Reviews of Walter Scott Prize contenders In our final two reviews of contenders for this year’s Walter Scott Prize for Historical Fiction, Texas and New Zealand are the backdrops.
The Promise by Ann Weisgarber: Review by Bridget McCann
Every so often a novel comes along that quietly gets under your skin from first word to last. This is one such gem, so that, even months on, I feel a loss that these characters and their world are no longer in my life.
The setting is Galveston Island, Texas in 1900, against the backdrop of the worst storm in American history. But we cannot ignore the impact on young pianist Catherine Wainwright of being a woman living at the turn of the century, without position or power, and driven from society. It is her ensuing desperation that drives this unfolding love story.
The characters are beautifully and honestly drawn, their flaws and failings only making them more vulnerable and human. But this “narrow bar of dirt and sand, water on all sides,” is as vital to the feel of this novel as the people, the salty air, the heavy Texan heat and the sounds of this weathered landscape. Weisgarber paints such a vivid description of the storm water which steals over this flat land that I was left wanting to shout out “Run for your lives!”
You will not be able to put this book down and will be moved by this story of redemption and of promises kept.
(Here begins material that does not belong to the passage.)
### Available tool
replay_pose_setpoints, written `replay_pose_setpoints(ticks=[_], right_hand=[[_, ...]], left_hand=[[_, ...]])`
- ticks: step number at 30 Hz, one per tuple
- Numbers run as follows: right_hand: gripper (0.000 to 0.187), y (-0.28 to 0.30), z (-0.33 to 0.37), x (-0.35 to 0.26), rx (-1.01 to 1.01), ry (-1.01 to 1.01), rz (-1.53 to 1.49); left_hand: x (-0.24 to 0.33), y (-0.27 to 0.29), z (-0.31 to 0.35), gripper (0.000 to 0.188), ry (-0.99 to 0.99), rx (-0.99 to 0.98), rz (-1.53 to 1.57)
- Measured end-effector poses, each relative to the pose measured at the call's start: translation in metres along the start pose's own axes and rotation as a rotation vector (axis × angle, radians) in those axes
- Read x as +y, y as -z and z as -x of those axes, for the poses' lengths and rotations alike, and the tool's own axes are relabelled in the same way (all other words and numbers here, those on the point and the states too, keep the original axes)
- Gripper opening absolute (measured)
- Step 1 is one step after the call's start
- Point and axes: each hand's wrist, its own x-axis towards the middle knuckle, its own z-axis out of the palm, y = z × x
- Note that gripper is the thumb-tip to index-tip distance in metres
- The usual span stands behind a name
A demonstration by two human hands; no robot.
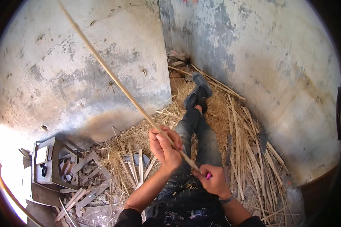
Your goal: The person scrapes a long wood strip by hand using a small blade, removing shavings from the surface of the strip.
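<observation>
A long, pale bamboo pole [113, 78] slants from my lap up to the upper left, tapering toward its far end. My left hand [165, 145] is closed around it a short way above its lower end, thumb along the near side. At that lower end, my right hand [213, 179] is closed, with its fingertips against the bamboo. A small bright pink piece [209, 175] shows in the right fist; the rest of it is hidden, so its kind is unclear. A band circles my right wrist.
My legs [195, 140] stretch ahead over straw and shavings [219, 102]. Many split bamboo strips [250, 159] lie along the right. At left, a wooden stool-like frame [45, 162] stands beside scrap wood [93, 170]. Worn walls [276, 75] enclose the corner, with bricks [178, 58] at the back.
</observation>
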Motion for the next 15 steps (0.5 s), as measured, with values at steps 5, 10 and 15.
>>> replay_pose_setpoints(ticks=[5,10,15], right_hand=[[0.022,0.091,-0.003,0.016,0.366,0.161,0.557],[0.008,0.185,0.001,0.035,0.207,0.155,0.698],[0.008,0.242,-0.019,0.053,0.396,0.169,0.815]], left_hand=[[0.014,0.066,-0.025,0.050,-0.586,0.392,-0.698],[0.077,0.141,-0.033,0.052,-0.713,-0.298,-1.401],[0.079,0.190,0.009,0.033,0.727,-1.042,-1.254]])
The Luminaries by Eleanor Catton: Review by Sally Gillespie, The Southern Reporter
What more can be said about the Man Booker prize-winning The Luminaries from the competition’s youngest winner, Eleanor Catton? It’s a stunning book, Catton’s second, and deserving of the many plaudits it has garnered. The Observer describes it as ‘a dazzling feat’, the Independent praises its ‘sheer rip-roaring readability’ but not all have enjoyed, with the Standard’s David Sexton describing the prose style as ‘annoying’ and writing: “Catton never shows, she tells.”
The action is set in the 28-year-old author’s native New Zealand, in the South Island west coast town of Hokitika during the 1860s gold rush, and starts with unsupecting prospector Walter Moody arriving at his hotel where the book’s characters are seated.
Written in the style of a 19th-century novel, The Luminaries deals in secrets, sex, opium and murder, all manner of nefarious goings on really. It’s complex – at the least, characters are associated with the astrological zodiac – but it’s hugely readable and Catton at all times remains in command of the exquisitely crafted work, which at 832 pages achieves another Man Booker first by being the longest to win the prestigious prize.